Ford on Tuesday said it will end one of two production shifts at its suburban St. Louis, Missouri, assembly plant after the end of this year, eliminating about 800 jobs, or more than 30% of the work force at the facility.


The Associated Press (AP) said the Hazelwood plant employs more than 2,600 workers making the Ford Explorer, Mercury Mountaineer and Lincoln Aviator sport utility vehicles and noted that, in 2002, Ford announced plans to close the factory by the middle of the decade, among other things citing declining SUV sales. Ford reportedly said it could save money by moving production of the Hazelwood-built SUVs to the automaker’s newer plant in Louisville.

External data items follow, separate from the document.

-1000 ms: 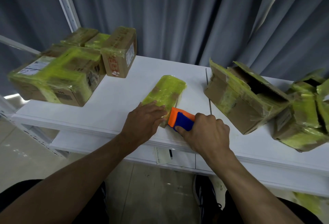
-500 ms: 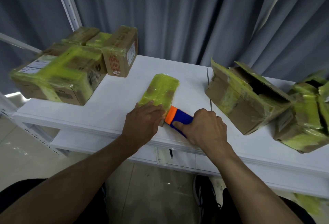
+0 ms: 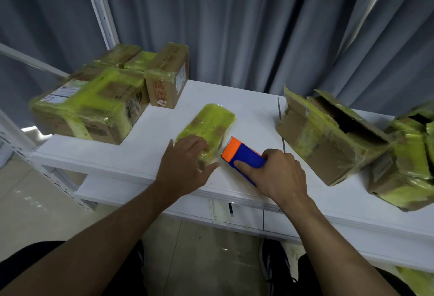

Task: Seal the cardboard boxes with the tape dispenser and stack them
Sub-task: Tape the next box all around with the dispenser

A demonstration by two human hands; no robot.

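A small flat box point(image 3: 209, 126), wrapped in yellow-green tape, lies mid-table point(image 3: 234, 98). Its long axis runs from near left to far right. The left hand point(image 3: 185, 164) rests flat on its near end, fingers relaxed and spread. Just right of that end, the right hand point(image 3: 279, 173) grips a blue and orange dispenser point(image 3: 242, 157), its orange head pointing far-left toward the box, seemingly just clear of it. Far left stand sealed boxes point(image 3: 94, 107); at right lies an open box point(image 3: 328, 135).

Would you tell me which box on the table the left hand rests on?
The small flat box at the table's centre, wrapped in yellow-green tape; the left hand rests on its near end. The other boxes are bulkier, off to the sides.
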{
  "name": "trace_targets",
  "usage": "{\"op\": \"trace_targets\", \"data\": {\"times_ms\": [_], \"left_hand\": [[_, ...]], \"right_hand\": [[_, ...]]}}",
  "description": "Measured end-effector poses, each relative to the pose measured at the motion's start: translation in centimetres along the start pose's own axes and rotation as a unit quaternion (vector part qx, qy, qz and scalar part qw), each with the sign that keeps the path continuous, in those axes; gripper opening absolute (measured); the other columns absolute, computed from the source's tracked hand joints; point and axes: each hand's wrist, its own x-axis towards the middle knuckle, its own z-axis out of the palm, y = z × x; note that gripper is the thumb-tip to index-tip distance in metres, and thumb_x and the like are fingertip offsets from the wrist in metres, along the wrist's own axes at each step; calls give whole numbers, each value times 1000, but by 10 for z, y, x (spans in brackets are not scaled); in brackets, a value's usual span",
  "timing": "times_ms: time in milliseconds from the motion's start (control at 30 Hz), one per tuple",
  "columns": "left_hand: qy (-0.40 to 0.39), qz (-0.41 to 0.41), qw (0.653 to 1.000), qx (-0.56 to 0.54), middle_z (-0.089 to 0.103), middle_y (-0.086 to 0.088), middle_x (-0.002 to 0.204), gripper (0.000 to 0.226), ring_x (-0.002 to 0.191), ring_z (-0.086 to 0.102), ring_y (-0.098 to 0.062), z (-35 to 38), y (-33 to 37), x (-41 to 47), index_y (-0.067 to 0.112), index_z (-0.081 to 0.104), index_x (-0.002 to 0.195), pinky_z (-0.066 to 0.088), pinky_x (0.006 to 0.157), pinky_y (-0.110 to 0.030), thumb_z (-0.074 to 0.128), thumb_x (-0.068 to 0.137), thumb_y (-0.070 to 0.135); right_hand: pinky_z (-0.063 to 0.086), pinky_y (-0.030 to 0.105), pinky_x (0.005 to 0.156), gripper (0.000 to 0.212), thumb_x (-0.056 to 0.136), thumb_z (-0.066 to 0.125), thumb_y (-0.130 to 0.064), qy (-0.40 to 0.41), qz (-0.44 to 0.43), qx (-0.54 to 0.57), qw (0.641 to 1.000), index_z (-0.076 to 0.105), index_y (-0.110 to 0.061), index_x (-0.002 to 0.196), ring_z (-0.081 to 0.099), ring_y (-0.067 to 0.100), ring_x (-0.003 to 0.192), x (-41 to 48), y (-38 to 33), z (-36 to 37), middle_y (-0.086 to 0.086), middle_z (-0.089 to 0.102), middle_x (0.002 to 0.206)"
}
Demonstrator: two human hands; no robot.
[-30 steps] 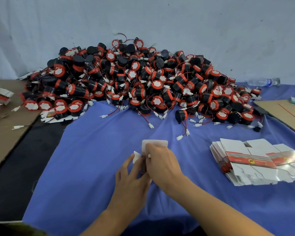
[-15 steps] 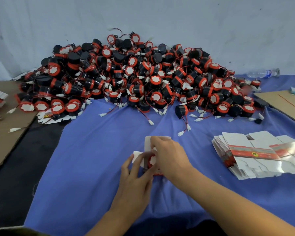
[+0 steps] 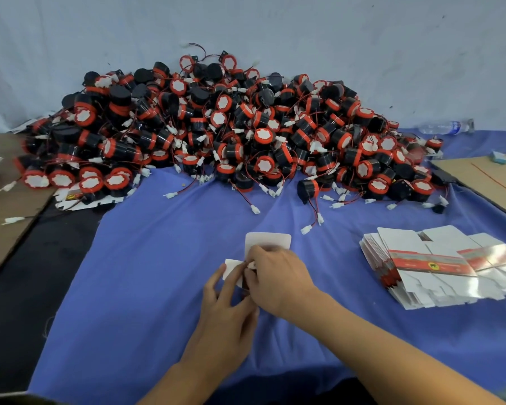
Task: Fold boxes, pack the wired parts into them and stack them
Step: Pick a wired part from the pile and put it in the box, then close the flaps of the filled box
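Shifting right hand (image 3: 278,280) over box (image 3: 231,267) mouth since last frame, pinching white connector (image 3: 251,265). Gripping box with left hand (image 3: 228,305). Packing step; next likely tucking it in, closing flap (image 3: 268,242).

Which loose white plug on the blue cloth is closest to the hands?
The white plug on red-black wires, just up-right of the right hand; every other plug lies farther back.

Soft even light, glare on the flat cartons (image 3: 438,267), edges bowed
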Motion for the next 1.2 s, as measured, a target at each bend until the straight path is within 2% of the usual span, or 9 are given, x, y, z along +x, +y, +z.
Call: {"op": "trace_targets", "data": {"times_ms": [167, 300, 467, 700, 867, 967, 1067, 1133, 1200], "left_hand": [[11, 0, 1000, -8, 18, 1, 165, 35, 151, 13, -29, 2, -3, 0, 31, 64, 129, 43, 109, -47, 61, 96, 19], [8, -3, 1000, -22, 9, 3, 166, 36, 154, 5, -24, 5, -5, -2, 41, 59, 129, 39, 109, -35, 62, 96, 26], [22, 3, 996, -84, 17, 5, 164, 45, 153, 11, -18, -1, -8, -2, 50, 54, 125, 26, 106, -7, 62, 92, 20], [110, -83, 962, -237, 38, 13, 153, 34, 141, 42, -7, -7, -12, 0, 35, 69, 93, 42, 108, -23, 60, 79, 5], [84, -134, 908, -388, 63, 9, 132, 49, 120, 65, -15, -2, -15, -2, 36, 48, 126, 55, 95, -29, 62, 87, 9], [38, -129, 927, -350, 57, 14, 140, 63, 119, 64, -15, -2, -17, -2, 43, 38, 143, 55, 93, -28, 59, 87, 21], [14, -78, 967, -242, 46, 18, 149, 66, 130, 53, -11, -1, -14, -3, 41, 38, 148, 49, 103, -31, 58, 91, 15], [26, -41, 989, -138, 37, 20, 153, 61, 139, 41, -5, 0, -10, -3, 39, 36, 150, 38, 112, -26, 56, 94, 24], [20, -22, 999, -39, 35, 12, 155, 56, 139, 38, -7, 1, -4, -3, 31, 38, 152, 37, 113, -27, 49, 97, 36]], "right_hand": [[39, 32, 94, 29, 95, 39, -36, -82, -31, -33, 996, 58, -20, 82, 51, 21, 100, -1, 5, -5, -3, 68, 98], [39, 31, 80, 30, 99, 41, -35, -143, -31, -18, 989, 61, -19, 82, 54, 23, 95, 5, 6, -14, 0, 68, 94], [52, 31, 76, 12, 85, 68, -40, -96, 41, 92, 990, 65, -28, 88, 62, 16, 84, 6, 1, -18, -9, 67, 85], [47, 28, 62, 16, 89, 60, -36, -137, 2, 15, 990, 73, -28, 84, 59, 17, 82, 6, 2, -24, -6, 71, 87], [36, 25, 51, 11, 81, 62, -24, -52, 41, 8, 998, 57, -17, 74, 50, 23, 73, 9, -5, -15, -3, 55, 70], [40, 29, 47, 17, 72, 62, -16, -2, 35, 38, 999, 45, -16, 76, 48, 23, 76, 10, -8, -13, -1, 55, 77], [54, 38, 57, 13, 76, 62, -15, -50, 24, 71, 996, 51, -17, 81, 58, 24, 77, 6, 2, -16, -3, 61, 82], [56, 24, 69, 19, 82, 54, -6, -43, 10, 182, 982, 56, -23, 92, 64, 14, 84, -2, 17, -15, -11, 65, 91], [48, 9, 83, 37, 87, 49, 2, 65, -8, 276, 959, 60, -28, 104, 63, 3, 104, -15, 27, -14, -19, 66, 108]]}}
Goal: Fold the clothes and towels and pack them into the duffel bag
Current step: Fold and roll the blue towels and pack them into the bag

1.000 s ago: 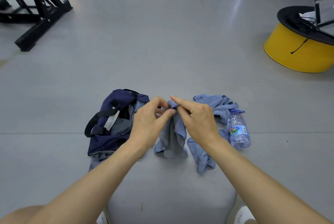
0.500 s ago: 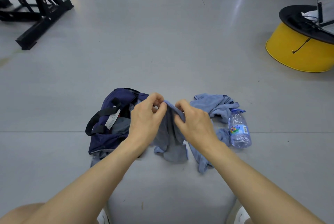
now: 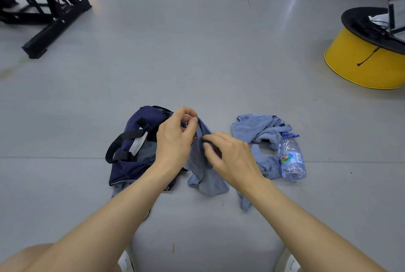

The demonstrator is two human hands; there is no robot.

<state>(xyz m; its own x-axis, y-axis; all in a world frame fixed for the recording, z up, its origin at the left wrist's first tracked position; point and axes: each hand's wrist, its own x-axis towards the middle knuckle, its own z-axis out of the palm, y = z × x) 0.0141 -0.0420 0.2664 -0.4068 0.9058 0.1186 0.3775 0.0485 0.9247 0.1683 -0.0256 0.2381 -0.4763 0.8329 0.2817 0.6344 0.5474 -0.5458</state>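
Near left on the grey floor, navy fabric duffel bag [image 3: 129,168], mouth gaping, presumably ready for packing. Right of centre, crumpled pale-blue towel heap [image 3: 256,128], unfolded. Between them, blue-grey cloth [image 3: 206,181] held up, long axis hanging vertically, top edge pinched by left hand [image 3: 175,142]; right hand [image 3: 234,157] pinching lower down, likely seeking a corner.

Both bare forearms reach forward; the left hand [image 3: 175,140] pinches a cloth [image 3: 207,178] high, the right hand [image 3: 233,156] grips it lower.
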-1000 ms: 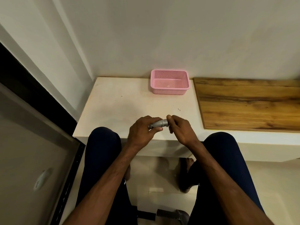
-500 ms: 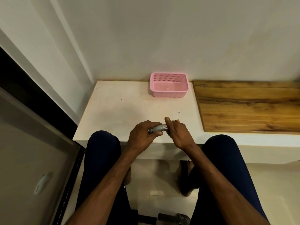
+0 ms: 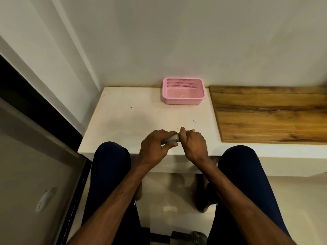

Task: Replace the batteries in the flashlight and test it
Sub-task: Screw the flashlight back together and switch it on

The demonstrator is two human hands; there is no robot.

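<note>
Nearer than the pink perforated basket, one pale fleck inside: gripping a smooth grey cylindrical flashlight above the desk, fingers of left hand and right hand curled round opposite ends.

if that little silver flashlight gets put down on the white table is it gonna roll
Probably: the flashlight looks like a round tube and the table is smooth and flat, so it could roll. Its grey metallic look suggests it is stiff. It seems light: the left hand and right hand hold it between them easily.
</note>
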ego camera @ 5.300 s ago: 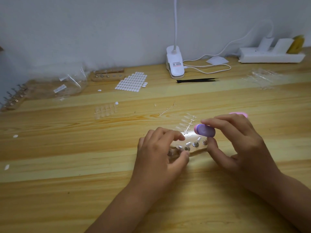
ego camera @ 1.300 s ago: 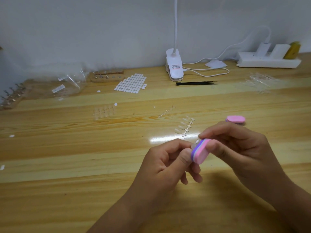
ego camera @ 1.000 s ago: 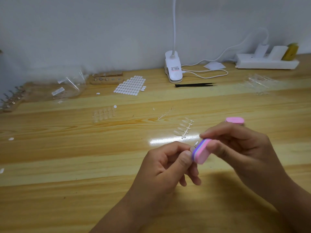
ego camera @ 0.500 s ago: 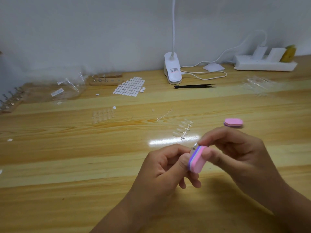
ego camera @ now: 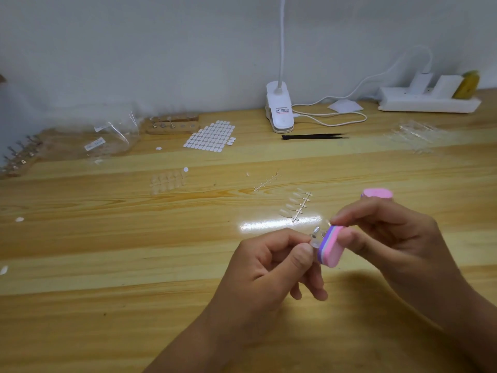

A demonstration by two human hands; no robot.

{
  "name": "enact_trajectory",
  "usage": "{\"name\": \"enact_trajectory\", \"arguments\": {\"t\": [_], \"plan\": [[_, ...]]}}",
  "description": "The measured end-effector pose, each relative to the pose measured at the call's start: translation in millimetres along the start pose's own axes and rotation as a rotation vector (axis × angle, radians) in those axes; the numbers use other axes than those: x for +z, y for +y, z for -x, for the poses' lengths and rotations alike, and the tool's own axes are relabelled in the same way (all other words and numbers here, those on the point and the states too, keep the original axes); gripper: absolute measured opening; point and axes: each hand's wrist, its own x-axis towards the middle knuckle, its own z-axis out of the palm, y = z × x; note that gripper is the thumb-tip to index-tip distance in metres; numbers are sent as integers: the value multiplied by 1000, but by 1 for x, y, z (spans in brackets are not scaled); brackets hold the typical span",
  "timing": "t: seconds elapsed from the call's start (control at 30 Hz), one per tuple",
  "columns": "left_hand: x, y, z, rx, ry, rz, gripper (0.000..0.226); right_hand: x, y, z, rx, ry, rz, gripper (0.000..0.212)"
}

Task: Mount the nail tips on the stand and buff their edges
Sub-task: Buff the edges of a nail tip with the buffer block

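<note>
My left hand [ego camera: 271, 267] pinches a small metal peg with a clear nail tip [ego camera: 315, 239] on its end, held above the table. My right hand [ego camera: 387, 238] grips a pink and purple buffer block [ego camera: 330, 249] between thumb and fingers, its purple face against the nail tip. A strip of clear nail tips on a sprue [ego camera: 295, 205] lies on the wooden table [ego camera: 107, 238] just beyond my hands. A second pink buffer [ego camera: 376, 193] lies behind my right hand. The wooden stand seen earlier is not visible.
At the back stand a white clip lamp [ego camera: 279, 109] with its cable, black tweezers [ego camera: 313, 136], a sheet of white adhesive tabs [ego camera: 211, 136], a wooden stand with pegs [ego camera: 172, 125], plastic bags [ego camera: 107, 138], a power strip [ego camera: 427, 102]. More clear tips [ego camera: 167, 181] lie mid-table.
Both hands lifted from the stand on the table, the left taking one peg with a tip up. Over the last second the buffer shifted slightly against the tip; the view drifted.
</note>
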Motion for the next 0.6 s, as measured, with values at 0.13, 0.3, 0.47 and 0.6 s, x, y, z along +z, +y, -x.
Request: {"name": "enact_trajectory", "arguments": {"t": [0.13, 0.3, 0.47, 0.6], "plan": [[-1, 1, 0, 9, 5, -13, 19, 6, 2, 2, -35, -58, 50, 20], [-2, 1, 1, 10, -9, -17, 19, 0, 3, 1, -45, 4, 62, 22], [-4, 3, 0, 20, -4, -11, 19, 2, 1, 0, -40, -28, 35, 18], [-1, 1, 1, -3, -29, -8, 19, 0, -2, 1, -40, 2, 3, 21]]}}
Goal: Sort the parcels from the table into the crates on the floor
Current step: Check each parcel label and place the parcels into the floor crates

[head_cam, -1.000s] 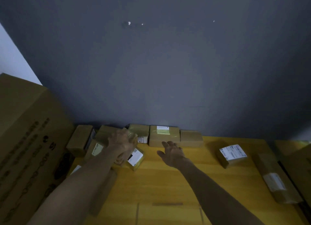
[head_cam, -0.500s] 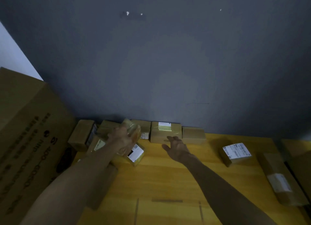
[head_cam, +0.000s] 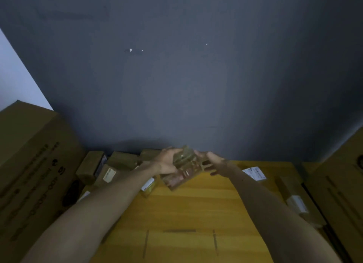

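Pick-up step: the left hand (head_cam: 167, 163) and right hand (head_cam: 215, 164) clasp one blurred parcel (head_cam: 181, 174) above the table (head_cam: 196, 203) near its back edge. It probably needs lowering next into a crate, none in view.

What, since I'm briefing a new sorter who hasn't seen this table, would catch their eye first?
The left hand and right hand together hold a blurred tape-wrapped parcel over the far middle of the yellow table. Behind it, more brown parcels line the dark wall, and a big carton stands at the left edge.
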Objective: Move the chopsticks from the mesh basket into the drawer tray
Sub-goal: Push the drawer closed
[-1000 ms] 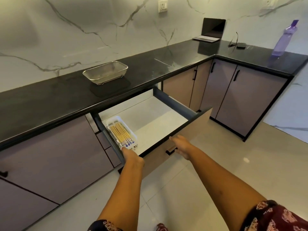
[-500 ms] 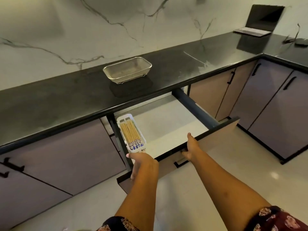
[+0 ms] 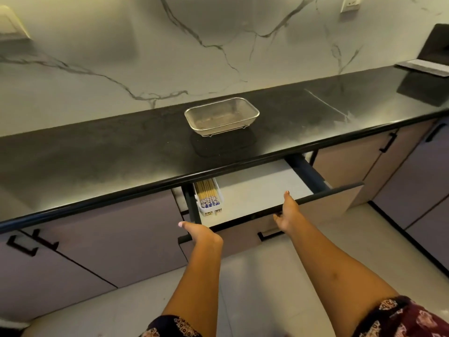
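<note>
Under countertop (image 3: 97, 152), blue-ended tan chopsticks (image 3: 206, 193) in tray (image 3: 219, 194); hands (image 3: 201, 234) (image 3: 288, 215) on drawer (image 3: 328, 203), grip unclear

The front edge of the surface (image 3: 121, 154) hides the far ends of the chopsticks (image 3: 206, 190) and tray (image 3: 219, 195); the laptop (image 3: 437, 43) on it is cropped.

A fine metal-wire mesh basket (image 3: 221, 116) gleams on a polished, glossy black stone countertop (image 3: 97, 152) below a smooth, grey-veined marble wall (image 3: 97, 57). Pale wooden chopsticks (image 3: 206, 190) with blue-and-white patterned ends fill a white plastic drawer tray (image 3: 219, 194); cabinet fronts (image 3: 109, 234) look matt.
</note>
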Motion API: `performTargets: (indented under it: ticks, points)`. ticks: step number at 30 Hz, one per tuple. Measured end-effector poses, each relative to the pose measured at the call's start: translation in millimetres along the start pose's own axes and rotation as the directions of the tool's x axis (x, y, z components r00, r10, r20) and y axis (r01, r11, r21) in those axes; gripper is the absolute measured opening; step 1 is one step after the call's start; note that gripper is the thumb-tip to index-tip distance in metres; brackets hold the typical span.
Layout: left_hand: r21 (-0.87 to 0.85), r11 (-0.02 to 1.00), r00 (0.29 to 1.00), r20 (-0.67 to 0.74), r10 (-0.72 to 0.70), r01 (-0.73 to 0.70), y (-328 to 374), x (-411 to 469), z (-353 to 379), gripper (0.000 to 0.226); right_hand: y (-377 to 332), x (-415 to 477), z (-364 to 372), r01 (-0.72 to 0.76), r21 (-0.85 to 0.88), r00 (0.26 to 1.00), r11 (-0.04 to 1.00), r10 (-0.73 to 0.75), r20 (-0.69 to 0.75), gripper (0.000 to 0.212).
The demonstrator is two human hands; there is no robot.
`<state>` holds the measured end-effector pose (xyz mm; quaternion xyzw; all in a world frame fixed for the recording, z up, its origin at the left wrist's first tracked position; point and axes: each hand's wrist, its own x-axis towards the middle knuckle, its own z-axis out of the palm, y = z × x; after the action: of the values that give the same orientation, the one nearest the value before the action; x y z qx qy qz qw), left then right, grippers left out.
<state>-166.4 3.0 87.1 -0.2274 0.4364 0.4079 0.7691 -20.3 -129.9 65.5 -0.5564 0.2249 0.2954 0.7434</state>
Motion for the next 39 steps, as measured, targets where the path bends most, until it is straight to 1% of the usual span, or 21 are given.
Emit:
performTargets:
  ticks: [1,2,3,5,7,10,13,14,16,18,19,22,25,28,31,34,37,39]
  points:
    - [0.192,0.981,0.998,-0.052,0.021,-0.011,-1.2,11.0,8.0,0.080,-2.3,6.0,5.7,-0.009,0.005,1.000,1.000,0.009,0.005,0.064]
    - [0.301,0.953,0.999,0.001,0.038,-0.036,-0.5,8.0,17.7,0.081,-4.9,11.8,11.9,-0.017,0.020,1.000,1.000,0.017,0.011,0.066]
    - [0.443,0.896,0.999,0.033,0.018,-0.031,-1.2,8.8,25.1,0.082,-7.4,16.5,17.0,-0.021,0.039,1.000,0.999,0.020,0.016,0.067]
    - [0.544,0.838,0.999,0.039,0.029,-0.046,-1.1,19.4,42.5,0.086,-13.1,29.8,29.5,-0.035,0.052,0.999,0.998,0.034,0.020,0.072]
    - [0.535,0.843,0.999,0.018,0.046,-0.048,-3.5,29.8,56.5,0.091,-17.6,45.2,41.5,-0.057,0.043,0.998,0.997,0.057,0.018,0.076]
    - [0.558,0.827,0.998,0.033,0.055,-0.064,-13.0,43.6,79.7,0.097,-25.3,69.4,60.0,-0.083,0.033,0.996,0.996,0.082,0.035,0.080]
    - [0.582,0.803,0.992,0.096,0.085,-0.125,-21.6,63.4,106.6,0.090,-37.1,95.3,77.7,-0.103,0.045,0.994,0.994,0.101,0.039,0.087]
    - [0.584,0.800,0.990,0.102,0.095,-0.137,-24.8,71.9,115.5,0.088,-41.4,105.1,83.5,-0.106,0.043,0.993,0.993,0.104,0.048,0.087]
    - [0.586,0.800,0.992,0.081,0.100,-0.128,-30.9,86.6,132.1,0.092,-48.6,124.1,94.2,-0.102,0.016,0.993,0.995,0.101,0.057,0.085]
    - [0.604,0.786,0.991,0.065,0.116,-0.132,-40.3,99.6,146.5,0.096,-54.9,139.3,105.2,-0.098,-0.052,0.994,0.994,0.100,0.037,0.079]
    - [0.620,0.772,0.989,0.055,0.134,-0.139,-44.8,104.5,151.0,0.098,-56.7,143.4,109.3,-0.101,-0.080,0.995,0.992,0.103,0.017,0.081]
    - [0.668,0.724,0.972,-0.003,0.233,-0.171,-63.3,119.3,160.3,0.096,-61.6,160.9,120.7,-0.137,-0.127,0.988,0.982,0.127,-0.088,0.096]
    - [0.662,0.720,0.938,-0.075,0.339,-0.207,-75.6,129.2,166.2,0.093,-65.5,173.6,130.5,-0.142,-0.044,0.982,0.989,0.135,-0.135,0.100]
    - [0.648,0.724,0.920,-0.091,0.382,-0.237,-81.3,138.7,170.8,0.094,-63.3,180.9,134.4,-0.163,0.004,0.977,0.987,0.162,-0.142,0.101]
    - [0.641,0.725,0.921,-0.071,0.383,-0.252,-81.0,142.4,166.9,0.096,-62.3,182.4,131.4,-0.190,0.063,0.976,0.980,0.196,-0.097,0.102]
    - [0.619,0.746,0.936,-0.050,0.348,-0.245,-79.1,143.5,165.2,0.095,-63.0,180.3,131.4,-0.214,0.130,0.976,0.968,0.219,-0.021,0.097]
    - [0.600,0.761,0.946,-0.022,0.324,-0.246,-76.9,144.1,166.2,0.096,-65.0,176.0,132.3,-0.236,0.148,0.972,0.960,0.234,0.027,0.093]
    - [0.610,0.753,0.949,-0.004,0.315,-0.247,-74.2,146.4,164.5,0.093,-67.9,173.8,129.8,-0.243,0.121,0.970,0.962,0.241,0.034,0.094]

AP added that Ford reversed its decision in September 2003 after a strong lobbying effort led by state governor Bob Holden and St. Louis-area officials, including members of a task force Holden empanelled to get the factory off Ford’s closure list.


Ford reportedly agreed as part of its latest contract with the United Auto Workers to keep the site open at least to the end of 2007, though the company planned all along to eventually end the second shift and its estimated $US60 million in wage and salary costs.


According to AP, with the change originally planned for April of this year, Ford in February postponed the shift elimination “indefinitely” before notifying the plant on Tuesday that the second shift would be jettisoned from January 3.


“They knew from last September that we’d be taking it down to one shift; now, they know the timing,” Ford spokeswoman Marcey Evans told the news agency, adding that the Louisville plant would be unaffected by the Hazelwood plant’s staffing cutback.


Sales of the Explorer – including the Sport and Sport Trac versions – this year to the end of August were down 6.7% over the same period in 2003, the Associated Press said, citing Autodata Corp. Sales of the Mountaineer reportedly have slid 2.4%, while demand for the Aviator has slumped 18%.


Last week, Ford announced it had a sub-par August, saying overall sales of its Ford, Lincoln and Mercury brands fell 5.9%, AP said. Despite heavy consumer incentives, Explorer sales were 30,603, down 15.6% from 36,254 from August 2003, while demand for the Mountaineer tumbled 16.4% to 4,335, from 5,188 and sales of the Aviator plunged to 1,715, off 41.5% from 2,934.


Ford reportedly said it expects its North American factories to produce 830,000 vehicles in the fourth quarter, 70,000 fewer than during the same period last year.


“This announcement is not a surprise,” Patrick McKeehan, director of the Ford-Hazelwood task force, told AP. “We had such a run of good luck of late that we were hoping that both shifts would continue on.


McKeehan reportedly said additional details were sketchy, “other than the heads-up that this is happening.”


“Although we may not agree with the decision, I guess Ford’s working on their long-term projections of what demand will be,” he told the Associated Press.